Saturday, April 12, 2014

NoSQL Databases


NoSQL Features

  • Support large volumes of data
  • Can be used for data of record or big data analysis
  • Non-relational (tables cannot have foreign key constraints)
  • Easy to distribute data amongst multiple nodes (cluster-friendly)
  • No set schema - even within one table each row may contain data with different attributes (columns)
  • Popular database: mongoDB, Cassandra, CouchDB, RavenDB, Neo4j, HBASE, redis, riak, Project Voldermart, DynamoDB, Azure Tables

Data Models

Key-value

  • Given a key, give me the value.
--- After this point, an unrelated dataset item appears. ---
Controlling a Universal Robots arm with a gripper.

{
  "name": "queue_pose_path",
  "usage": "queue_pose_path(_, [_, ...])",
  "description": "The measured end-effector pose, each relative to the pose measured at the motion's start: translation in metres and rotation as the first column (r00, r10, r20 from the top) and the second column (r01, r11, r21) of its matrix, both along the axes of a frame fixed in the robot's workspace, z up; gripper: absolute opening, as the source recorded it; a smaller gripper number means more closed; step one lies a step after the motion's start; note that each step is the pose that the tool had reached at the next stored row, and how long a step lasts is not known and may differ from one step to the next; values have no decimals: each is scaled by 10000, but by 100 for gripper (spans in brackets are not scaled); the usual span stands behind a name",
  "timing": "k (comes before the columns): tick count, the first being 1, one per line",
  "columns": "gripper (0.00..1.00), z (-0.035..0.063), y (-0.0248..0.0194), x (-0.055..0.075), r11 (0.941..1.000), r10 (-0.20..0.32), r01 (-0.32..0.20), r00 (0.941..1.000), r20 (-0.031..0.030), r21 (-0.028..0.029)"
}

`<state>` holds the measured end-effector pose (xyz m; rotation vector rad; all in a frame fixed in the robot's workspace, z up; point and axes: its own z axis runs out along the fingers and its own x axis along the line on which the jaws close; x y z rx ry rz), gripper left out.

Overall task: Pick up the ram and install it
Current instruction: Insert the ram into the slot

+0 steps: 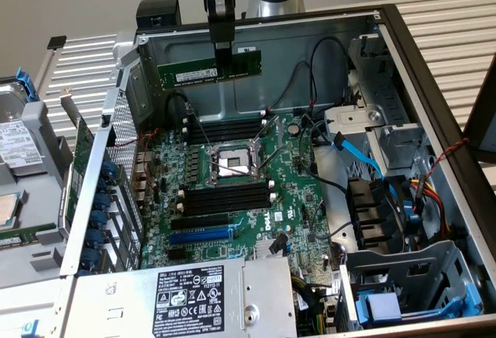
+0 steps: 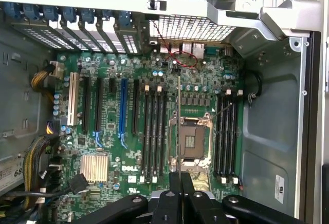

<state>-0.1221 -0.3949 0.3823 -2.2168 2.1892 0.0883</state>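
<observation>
Jaws of the gripper (image 1: 222, 57) are clamped on the top edge of the ram (image 1: 186, 72), a green stick hanging level high over the motherboard (image 1: 298, 198) inside the open case (image 1: 341, 26). Gripped from above, its lower edge faces the black memory slots (image 1: 229, 198), apart from them.

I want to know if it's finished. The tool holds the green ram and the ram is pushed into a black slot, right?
Not quite. The tool does hold the ram, but the ram is not in a slot. The exterior view shows it hanging in the air above the motherboard, and the black slots are empty.
</observation>
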Motion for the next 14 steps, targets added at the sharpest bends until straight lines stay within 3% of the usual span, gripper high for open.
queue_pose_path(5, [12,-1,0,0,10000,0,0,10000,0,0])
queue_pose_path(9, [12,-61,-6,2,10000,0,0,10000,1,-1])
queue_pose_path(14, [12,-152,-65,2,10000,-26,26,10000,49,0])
The value can be anything. Persistent hash map.
  • The value content cannot be queried directly but can store metadata and write queries against the metadata.
  • riak, redis, Project Voldemar, Dynamo

Document Data Model

  • Storage of large number of documents; each document is a data structure, usually JSON
  • The contents can be queried
  • mongoDB, RavenDB, couchDB

Column-family

  • Key mapped to a one or more column families. Each column family has key-value pairs. Multiple families (e.g. Invoice and InvoiceLineItems in one record).
  • Conducive to distribution of data amongst nodes (don't have to jump nodes to get one aggregate)
  • Entire aggregate in one record.
  • Cassandar, HBASE 

Graph 

  • NoSQL works well when accessing a pre-defined aggregate. To access (re-arrange) a different aggregate is more difficult in NoSQL than RDBMs
  • Special queries for graph structures
  • Node and arcs structure. Each to move from relation to relation.
  • Neo4j